[<prev] [next>] [<thread-prev] [thread-next>] [day] [month] [year] [list]
Message-ID: <20241024061300.l5y4ng5gmkfrfdht@treble.attlocal.net>
Date: Wed, 23 Oct 2024 23:13:00 -0700
From: Josh Poimboeuf <jpoimboe@...nel.org>
To: Linus Torvalds <torvalds@...ux-foundation.org>
Cc: Linux Kernel Mailing List <linux-kernel@...r.kernel.org>,
x86@...nel.org, Andrew Cooper <andrew.cooper3@...rix.com>,
Borislav Petkov <bp@...en8.de>
Subject: Re: [PATCH] x86: fix user address masking non-canonical speculation
issue
On Wed, Oct 23, 2024 at 06:31:59PM -0700, Linus Torvalds wrote:
> @@ -2389,6 +2390,15 @@ void __init arch_cpu_finalize_init(void)
> + /*
> + * Enable this when LAM is gated on LASS support
> + if (cpu_feature_enabled(X86_FEATURE_LAM))
> + USER_PTR_MAX = (1ul << 63) - PAGE_SIZE;
> + */
I'm probably missing something but once LAM is enabled, how wouldn't
this allow non-canonical address speculation? i.e. when bit 47/56 is
set and 63 is cleared, would it not go untouched by mask_user_address()
and thus be speculatively interpreted by AMD as a kernel address?

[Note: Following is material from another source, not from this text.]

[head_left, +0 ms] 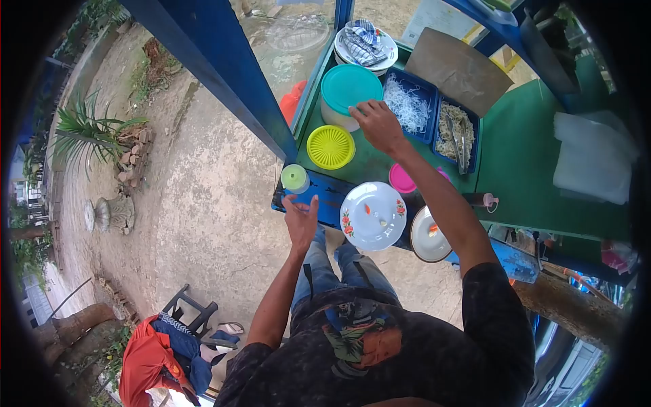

Also, the comment above __access_ok() now seems obsolete:
/*
* User pointers can have tag bits on x86-64. This scheme tolerates
* arbitrary values in those bits rather then masking them off.
*
* Enforce two rules:
* 1. 'ptr' must be in the user half of the address space
* 2. 'ptr+size' must not overflow into kernel addresses
*
* Note that addresses around the sign change are not valid addresses,
* and will GP-fault even with LAM enabled if the sign bit is set (see
* "CR3.LAM_SUP" that can narrow the canonicality check if we ever
* enable it, but not remove it entirely).
*
* So the "overflow into kernel addresses" does not imply some sudden
* exact boundary at the sign bit, and we can allow a lot of slop on the
* size check.
*
* In fact, we could probably remove the size check entirely, since
* any kernel accesses will be in increasing address order starting
* at 'ptr', and even if the end might be in kernel space, we'll
* hit the GP faults for non-canonical accesses before we ever get
* there.
*
* That's a separate optimization, for now just handle the small
* constant case.
*/
Other than the LAM question, it looks good to me and the code
generation+patching works as expected on a live system.